The Navy contracted Pacific Helicopter Tours, whose fleet included three Sikorsky S-61 24-passenger heavy lift helicopters and two Bell 211 13-passenger helicopters, to shuttle 400 workers each Monday through Thursday from Puunene to its base camp on the south end of this island. That amounted to at least 280 round trips each day. Each workday amounted to 10 hours. Fridays -- a day when the islands had the least amount of workers -- were used to detonate bombs and other ordnance.

Donna Simpson, 54, was among the first group of more than 20 workers who started working here in 1999. "We used to commute from Molokai every Monday and stay here until Thursday, sleeping in quarters at base camp."

"It's been a good job. ... I matured here," said Simpson, who toils at the island's inspection point where workers determine which scrap metal needs to be further cleaned in a 650-degree furnace. "Here there were no distractions.
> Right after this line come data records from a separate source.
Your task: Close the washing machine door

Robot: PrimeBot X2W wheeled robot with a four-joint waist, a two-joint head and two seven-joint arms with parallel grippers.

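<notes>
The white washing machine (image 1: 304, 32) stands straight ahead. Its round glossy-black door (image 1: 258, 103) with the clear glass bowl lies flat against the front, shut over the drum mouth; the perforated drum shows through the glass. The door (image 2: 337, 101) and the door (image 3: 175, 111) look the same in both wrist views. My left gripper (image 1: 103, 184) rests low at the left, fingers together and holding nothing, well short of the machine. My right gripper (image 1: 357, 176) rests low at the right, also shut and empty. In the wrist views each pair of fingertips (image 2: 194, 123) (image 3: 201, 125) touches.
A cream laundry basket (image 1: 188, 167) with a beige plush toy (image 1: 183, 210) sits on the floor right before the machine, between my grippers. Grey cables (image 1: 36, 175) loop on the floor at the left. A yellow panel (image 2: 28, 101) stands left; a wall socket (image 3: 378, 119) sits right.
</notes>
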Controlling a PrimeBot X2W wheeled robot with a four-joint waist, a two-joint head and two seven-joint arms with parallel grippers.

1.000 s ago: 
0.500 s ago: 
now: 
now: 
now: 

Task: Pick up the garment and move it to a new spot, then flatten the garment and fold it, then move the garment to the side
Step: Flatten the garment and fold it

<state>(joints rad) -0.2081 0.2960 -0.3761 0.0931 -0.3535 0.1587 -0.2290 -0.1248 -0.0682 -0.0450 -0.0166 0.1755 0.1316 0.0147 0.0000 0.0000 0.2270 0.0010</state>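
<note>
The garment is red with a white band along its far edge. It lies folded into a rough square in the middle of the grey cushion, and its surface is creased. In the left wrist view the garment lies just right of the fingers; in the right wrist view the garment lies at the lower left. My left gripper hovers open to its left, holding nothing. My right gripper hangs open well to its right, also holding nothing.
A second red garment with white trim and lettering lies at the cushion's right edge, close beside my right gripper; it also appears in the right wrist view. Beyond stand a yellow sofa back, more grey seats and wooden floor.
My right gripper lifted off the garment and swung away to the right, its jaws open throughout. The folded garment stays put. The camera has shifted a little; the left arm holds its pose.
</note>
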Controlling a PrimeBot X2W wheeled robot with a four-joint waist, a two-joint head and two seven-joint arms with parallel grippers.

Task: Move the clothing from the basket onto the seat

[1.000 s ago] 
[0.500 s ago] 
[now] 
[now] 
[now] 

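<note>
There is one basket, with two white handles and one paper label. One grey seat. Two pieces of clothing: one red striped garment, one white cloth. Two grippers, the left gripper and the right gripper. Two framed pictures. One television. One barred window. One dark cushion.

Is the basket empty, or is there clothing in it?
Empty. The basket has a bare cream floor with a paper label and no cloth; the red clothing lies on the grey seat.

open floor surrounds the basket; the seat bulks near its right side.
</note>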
I focused on my job."

Arthur Wong Duck, 58, began as a bomb disposal technician in 1995 when he was in the Navy. "I started at $22.50 an hour as a civilian, and now I make $56 an hour as a supervisor," added Duck, a 1963 Kailua High School graduate.

He credits his latest raise by contractor Parsons/UXB to the conditions in Afghanistan, which has lured many bomb ordnance specialists with promises of wages amounting to $240,000 a year -- nearly doubling what they now make.

Leslie Goo, a worker at the thermal processing unit, said he hopes to use the wages he earned at his $23.75-an-hour job over the past three years to attend a six-week ordnance disposal school at Texas A&M University.

"There are lots of cleanup projects on the Big Island and the mainland," the Wailuku native said.

Jack Scott, president of Parsons Inc., which was instrumental in the construction of the chemical weapons destruction plant on Johnston Atoll, credits work on Kahoolawe as further developing technology dealing with the difficult task of metal detection in areas where the soil is rich in iron deposits, as it is here due to the islands' volcanic history.

A member of Range Clearance Team 3 picks up ferrous metal debris with a magnet. About 15 crew members are working this 330-square-foot area. In the process, they'll find unfired cartridges, rocket warheads and practice bombs. Occasionally, large unexploded bombs are found, and they are detonated in place.

As for the loss of this island as a military installation, McCullough said that today's technology allows the Navy to use inert bombs because no one has to see where the bomb explodes to determine the accuracy or proficiency of its operator.

"We didn't have that capability prior to the late 1990s," said the one-star admiral. "With the advent of precision weapons, both laser-guided bombs and GPS weapons, we can use training rounds that are nonexplosive."

However, the Navy still has a continuing commitment to clear unexploded ordnance, McCullough said. If unexploded ordnance is found after the Navy leaves, McCullough said, the Kahoolawe Island Reserve Commission can seek the military's help to clear the area.

As to the criticism from some native Hawaiians that not enough has been done, McCullough told reporters last week, "I can understand why the people of Hawaii would think we're abandoning it, but the truth of the matter is that we're not."

He added: "Any time you have a major undertaking, whether it's working on Kahoolawe or it's work on a ship or it's work at a job, and you're committed to that job, it's always hard to depart that job and go on to other endeavors. The way I look at is, these people have put a large part of their personal lives into this project, and it'll be hard for them to leave."